• [Exercise brief]
Count, in the entries below, the lines in which "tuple" occurs. Give the number, nothing more.
---- Input for this task
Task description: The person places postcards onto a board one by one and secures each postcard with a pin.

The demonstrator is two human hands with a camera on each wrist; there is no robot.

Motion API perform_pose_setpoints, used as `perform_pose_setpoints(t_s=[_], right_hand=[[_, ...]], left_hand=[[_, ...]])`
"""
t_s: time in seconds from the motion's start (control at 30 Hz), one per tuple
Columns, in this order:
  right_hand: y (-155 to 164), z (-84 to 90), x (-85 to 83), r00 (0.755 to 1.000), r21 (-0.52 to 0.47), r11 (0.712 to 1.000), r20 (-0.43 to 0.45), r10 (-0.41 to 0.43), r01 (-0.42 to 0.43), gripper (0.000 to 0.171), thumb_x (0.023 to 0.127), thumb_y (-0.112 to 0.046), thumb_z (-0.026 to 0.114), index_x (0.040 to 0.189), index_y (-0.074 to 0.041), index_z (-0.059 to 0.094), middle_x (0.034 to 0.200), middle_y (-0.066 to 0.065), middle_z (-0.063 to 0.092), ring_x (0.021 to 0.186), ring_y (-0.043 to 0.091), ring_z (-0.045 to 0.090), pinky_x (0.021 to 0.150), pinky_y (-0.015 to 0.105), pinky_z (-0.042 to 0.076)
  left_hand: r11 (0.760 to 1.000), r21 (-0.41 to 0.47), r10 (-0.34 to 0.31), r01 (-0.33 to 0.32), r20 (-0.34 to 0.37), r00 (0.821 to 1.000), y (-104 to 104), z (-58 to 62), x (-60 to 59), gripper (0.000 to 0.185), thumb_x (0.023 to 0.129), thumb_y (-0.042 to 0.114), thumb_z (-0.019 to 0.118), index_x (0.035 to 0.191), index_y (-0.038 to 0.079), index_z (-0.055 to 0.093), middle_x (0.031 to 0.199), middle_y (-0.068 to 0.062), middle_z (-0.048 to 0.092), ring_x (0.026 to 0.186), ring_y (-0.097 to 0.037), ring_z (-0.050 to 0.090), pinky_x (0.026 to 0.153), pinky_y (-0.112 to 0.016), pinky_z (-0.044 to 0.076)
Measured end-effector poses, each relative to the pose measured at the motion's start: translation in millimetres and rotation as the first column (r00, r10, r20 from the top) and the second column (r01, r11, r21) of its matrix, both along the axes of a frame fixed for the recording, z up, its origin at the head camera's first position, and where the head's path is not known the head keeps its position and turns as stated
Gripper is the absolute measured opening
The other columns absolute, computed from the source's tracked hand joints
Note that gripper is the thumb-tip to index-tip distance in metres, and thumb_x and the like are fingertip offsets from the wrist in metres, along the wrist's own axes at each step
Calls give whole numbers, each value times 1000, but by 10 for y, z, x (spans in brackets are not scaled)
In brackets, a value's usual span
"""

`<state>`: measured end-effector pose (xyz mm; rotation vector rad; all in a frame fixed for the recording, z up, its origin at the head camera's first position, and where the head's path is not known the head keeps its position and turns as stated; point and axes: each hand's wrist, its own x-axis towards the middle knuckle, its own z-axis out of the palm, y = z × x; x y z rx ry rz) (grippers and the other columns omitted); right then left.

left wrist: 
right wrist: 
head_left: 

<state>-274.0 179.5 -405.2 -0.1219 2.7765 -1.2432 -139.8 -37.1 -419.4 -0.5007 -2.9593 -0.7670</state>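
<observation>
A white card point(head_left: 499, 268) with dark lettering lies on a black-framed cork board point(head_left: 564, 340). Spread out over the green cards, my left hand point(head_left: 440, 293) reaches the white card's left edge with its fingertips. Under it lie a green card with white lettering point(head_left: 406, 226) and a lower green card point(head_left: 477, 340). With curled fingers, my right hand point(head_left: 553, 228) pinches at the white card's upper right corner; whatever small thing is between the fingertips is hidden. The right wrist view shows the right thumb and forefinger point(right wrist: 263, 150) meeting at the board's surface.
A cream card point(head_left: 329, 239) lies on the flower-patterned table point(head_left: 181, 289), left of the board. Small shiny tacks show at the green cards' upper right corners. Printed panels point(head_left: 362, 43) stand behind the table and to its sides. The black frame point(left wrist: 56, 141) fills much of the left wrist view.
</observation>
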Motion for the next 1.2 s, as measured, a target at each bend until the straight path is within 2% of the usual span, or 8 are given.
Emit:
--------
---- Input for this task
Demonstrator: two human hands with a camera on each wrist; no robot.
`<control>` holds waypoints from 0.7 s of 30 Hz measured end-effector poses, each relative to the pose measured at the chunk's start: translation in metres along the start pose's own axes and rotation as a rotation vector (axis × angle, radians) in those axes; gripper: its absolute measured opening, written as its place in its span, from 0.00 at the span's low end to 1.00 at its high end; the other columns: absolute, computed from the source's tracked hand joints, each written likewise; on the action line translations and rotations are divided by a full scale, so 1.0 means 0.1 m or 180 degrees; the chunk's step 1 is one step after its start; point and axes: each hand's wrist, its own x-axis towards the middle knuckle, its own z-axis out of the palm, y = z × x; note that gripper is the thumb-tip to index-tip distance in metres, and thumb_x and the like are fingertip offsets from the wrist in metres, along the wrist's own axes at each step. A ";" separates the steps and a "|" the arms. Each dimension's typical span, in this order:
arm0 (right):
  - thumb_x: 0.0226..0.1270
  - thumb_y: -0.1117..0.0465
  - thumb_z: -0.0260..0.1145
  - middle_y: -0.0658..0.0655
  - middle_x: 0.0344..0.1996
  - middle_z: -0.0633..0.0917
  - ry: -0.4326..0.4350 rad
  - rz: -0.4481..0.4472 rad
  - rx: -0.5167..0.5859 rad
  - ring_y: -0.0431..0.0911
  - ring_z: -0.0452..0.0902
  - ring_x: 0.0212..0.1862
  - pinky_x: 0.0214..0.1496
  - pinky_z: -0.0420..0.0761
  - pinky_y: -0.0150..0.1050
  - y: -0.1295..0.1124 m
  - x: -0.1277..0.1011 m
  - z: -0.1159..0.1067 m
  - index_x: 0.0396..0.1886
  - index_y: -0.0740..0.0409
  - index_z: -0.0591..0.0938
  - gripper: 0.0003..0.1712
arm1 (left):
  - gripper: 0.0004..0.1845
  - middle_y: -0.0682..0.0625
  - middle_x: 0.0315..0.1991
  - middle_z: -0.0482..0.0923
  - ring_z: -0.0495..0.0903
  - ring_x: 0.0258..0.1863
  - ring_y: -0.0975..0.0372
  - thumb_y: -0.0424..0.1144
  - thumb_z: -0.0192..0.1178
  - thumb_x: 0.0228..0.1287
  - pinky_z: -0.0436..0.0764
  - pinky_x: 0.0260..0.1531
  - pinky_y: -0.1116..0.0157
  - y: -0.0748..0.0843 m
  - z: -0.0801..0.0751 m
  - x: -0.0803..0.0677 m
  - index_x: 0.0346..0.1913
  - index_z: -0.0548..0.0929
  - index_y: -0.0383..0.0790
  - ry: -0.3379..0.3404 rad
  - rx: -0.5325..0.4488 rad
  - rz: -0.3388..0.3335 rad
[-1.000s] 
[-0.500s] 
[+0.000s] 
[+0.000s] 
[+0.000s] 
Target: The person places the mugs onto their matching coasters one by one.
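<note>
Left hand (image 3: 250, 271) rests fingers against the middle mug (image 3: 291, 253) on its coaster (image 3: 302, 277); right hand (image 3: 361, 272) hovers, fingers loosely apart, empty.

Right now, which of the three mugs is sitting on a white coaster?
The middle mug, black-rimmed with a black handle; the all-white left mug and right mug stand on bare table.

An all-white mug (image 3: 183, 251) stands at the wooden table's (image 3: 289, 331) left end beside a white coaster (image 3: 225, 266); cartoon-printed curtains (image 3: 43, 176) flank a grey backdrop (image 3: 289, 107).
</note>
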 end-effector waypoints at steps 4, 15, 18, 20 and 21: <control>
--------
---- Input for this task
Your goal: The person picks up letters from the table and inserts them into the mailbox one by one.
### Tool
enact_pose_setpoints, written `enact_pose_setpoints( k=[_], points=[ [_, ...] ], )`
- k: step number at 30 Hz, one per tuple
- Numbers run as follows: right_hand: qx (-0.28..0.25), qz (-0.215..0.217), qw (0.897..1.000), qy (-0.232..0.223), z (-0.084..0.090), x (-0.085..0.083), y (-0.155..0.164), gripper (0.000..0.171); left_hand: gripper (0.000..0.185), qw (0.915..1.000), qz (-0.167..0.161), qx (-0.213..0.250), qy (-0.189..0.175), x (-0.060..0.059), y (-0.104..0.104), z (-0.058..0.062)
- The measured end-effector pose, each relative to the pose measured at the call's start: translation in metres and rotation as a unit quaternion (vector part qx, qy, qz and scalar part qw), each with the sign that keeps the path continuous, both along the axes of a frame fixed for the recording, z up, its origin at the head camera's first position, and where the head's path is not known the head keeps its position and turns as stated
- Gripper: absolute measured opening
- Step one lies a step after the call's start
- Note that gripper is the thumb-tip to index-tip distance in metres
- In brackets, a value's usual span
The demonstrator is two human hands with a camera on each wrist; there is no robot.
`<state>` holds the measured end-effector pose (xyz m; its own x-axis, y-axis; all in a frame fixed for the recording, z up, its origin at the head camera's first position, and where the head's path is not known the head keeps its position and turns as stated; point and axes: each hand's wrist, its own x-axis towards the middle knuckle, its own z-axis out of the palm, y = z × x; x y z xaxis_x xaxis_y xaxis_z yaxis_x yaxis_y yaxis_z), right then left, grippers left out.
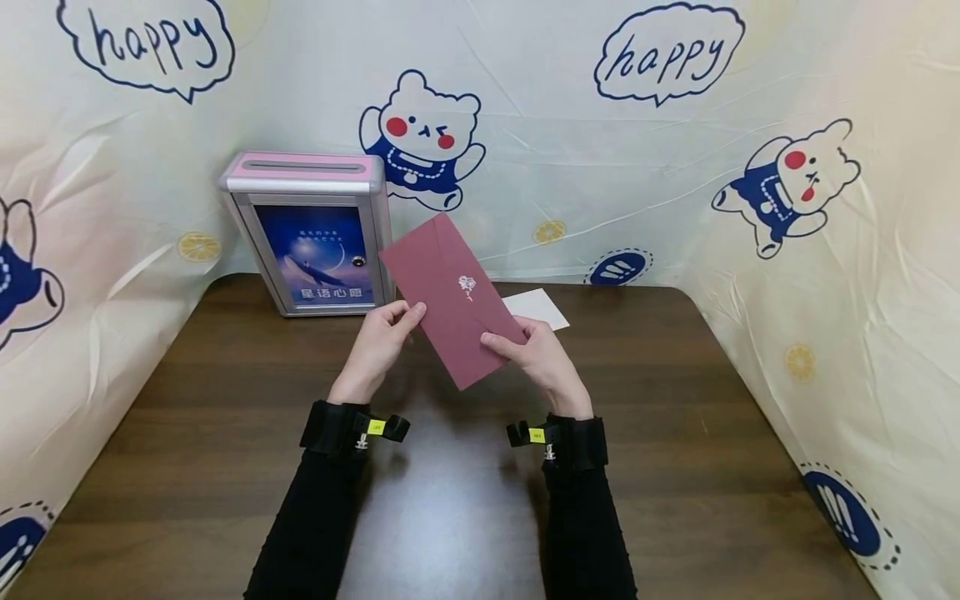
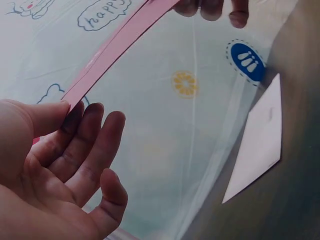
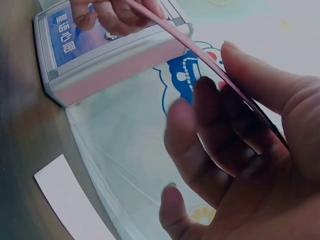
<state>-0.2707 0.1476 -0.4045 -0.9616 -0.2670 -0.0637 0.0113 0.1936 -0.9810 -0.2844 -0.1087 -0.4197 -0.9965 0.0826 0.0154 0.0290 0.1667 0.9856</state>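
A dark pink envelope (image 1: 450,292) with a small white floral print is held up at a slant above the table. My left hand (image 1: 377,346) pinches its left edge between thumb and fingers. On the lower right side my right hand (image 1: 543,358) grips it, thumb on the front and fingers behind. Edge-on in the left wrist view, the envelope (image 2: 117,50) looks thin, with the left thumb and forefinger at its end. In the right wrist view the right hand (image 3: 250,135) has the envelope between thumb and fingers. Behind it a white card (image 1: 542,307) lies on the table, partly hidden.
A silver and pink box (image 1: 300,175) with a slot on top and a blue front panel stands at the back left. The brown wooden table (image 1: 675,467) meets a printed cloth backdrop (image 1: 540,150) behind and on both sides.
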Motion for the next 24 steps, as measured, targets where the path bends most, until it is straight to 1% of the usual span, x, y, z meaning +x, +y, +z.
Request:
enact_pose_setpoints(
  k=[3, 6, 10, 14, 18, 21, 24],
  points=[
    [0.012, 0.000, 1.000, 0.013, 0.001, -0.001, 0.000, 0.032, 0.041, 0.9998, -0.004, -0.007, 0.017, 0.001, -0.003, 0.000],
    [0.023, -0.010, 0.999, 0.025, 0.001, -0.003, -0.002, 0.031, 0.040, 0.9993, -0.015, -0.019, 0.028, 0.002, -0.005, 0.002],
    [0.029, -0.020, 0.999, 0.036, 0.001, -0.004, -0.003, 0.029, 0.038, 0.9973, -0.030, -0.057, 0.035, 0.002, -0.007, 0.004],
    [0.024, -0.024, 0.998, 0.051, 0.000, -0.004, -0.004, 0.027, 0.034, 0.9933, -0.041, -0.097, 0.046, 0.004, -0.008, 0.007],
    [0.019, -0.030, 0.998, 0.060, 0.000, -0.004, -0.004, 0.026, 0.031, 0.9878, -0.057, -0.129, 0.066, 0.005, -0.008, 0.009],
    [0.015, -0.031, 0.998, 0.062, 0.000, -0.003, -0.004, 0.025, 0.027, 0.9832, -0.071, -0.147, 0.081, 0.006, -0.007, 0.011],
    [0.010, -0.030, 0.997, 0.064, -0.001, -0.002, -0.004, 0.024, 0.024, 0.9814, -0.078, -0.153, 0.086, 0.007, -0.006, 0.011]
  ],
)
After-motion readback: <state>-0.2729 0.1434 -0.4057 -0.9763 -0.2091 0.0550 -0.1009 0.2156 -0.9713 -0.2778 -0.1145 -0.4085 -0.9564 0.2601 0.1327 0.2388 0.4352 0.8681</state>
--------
• [Solved problem]
2